CambridgeMolecularEngineering / chemdataextractor2

ChemDataExtractor Version 2.0
Other
124 stars 29 forks source link

IndexError:pop index out of range #10

Open HaoXie2022 opened 2 years ago

HaoXie2022 commented 2 years ago

I opened examples\using_snowball.ipynb in vscode and encountered an IndexError:pop index out of range when I run to the following code.I was wondering if you could offer some advice.

snowball.train(corpus='../tests/data/relex/curie_training_set/').

IndexError Traceback (most recent call last) in ----> 1 snowball.train(corpus='../tests/data/relex/curie_training_set/') ~\Anaconda3\envs\chem2\lib\site-packages\chemdataextractor\relex\snowball.py in train(self, corpus, skip) 182 print('{}/{}:'.format(i + skip + 1, len(corpus_list)), ' ', file_name) 183 f = os.path.join(corpus, file_name) --> 184 self.train_from_file(f) 185 else: 186 assert(isinstance(corpus, list)) ~\Anaconda3\envs\chem2\lib\site-packages\chemdataextractor\relex\snowball.py in train_from_file(self, filename) 204 # files used for training are saved automatically 205 f_log = open('snowball_training_set.txt', 'a') --> 206 if self.train_from_document(d): 207 print(basename(filename), file=f_log) 208 f_log.close() ~\Anaconda3\envs\chem2\lib\site-packages\chemdataextractor\relex\snowball.py in train_from_document(self, d) 225 if sent_definitions: 226 self.model.update(sent_definitions) --> 227 if self.train_from_sentence(s): 228 # return 'True if there was a Snowball candidate in the document 229 candidate_found = True ~\Anaconda3\envs\chem2\lib\site-packages\chemdataextractor\relex\snowball.py in train_from_sentence(self, s) 238 """ 239 candidate_dict = {} --> 240 candidate_relationships = self.candidates(s.tokens) 241 candidate_found = False 242 if len(candidate_relationships) ~\Anaconda3\envs\chem2\lib\site-packages\chemdataextractor\relex\snowball.py in candidates(self, tokens) 370 to_pop.append([i, j][np.argmin([entities[i].end, entities[j].end])]) 371 for p in to_pop: --> 372 entities_dict[k].pop(p) 373 374 # Filter out incomplete models IndexError: pop index out of range

The following has been output on the screen.

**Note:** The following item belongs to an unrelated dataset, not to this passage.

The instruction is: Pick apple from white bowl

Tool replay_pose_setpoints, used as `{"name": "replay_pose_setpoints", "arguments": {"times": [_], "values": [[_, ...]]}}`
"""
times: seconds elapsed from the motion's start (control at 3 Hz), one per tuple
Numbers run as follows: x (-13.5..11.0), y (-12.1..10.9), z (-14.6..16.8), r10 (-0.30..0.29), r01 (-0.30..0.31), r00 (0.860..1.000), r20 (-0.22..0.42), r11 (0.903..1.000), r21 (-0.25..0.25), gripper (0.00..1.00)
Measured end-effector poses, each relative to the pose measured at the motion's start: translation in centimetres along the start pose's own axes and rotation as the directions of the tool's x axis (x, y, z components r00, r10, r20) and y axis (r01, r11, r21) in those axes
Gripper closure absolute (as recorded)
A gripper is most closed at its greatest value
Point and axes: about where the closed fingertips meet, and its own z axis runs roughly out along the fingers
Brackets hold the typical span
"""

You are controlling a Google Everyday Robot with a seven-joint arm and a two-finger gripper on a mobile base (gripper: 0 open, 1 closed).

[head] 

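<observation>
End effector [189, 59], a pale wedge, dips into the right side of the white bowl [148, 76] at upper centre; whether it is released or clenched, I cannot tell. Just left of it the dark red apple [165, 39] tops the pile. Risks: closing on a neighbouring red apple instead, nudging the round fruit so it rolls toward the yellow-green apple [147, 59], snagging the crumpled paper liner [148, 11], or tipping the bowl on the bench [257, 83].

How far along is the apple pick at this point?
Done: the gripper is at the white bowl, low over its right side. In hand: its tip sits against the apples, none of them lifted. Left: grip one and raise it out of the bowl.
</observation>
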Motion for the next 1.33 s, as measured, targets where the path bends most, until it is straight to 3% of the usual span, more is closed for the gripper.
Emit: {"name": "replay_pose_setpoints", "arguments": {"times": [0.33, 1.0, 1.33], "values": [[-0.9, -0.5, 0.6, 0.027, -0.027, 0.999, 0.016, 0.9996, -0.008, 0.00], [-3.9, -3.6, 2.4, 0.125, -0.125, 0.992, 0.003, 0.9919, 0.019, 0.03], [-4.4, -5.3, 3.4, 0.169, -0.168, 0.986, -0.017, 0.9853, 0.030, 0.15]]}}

5/6: c3nr33950e.html 6/6: c6cp00375c.html

Spadet commented 2 years ago

Hi, digging up this topic since I encountered the same error message when trying to train a Snowball parser. Candidates are proposed but when typing an answer, no matter what I write I get this :

Traceback (most recent call last):
  File "~/New_parser.py", line 64, in <module>
    snowball.train(corpus='~/Documents/SB_Training/')
  File "~/chemdataextractor/relex/snowball.py", line 184, in train
    self.train_from_file(f)
  File "~/chemdataextractor/relex/snowball.py", line 206, in train_from_file
    if self.train_from_document(d):
  File "~/chemdataextractor/relex/snowball.py", line 227, in train_from_document
    if self.train_from_sentence(s):
  File "~/chemdataextractor/relex/snowball.py", line 240, in train_from_sentence
    candidate_relationships = self.candidates(s.tokens)
  File "~/chemdataextractor/relex/snowball.py", line 372, in candidates
    entities_dict[k].pop(p)
IndexError: pop index out of range

If you have any solution, I would be glad ! Thanks :)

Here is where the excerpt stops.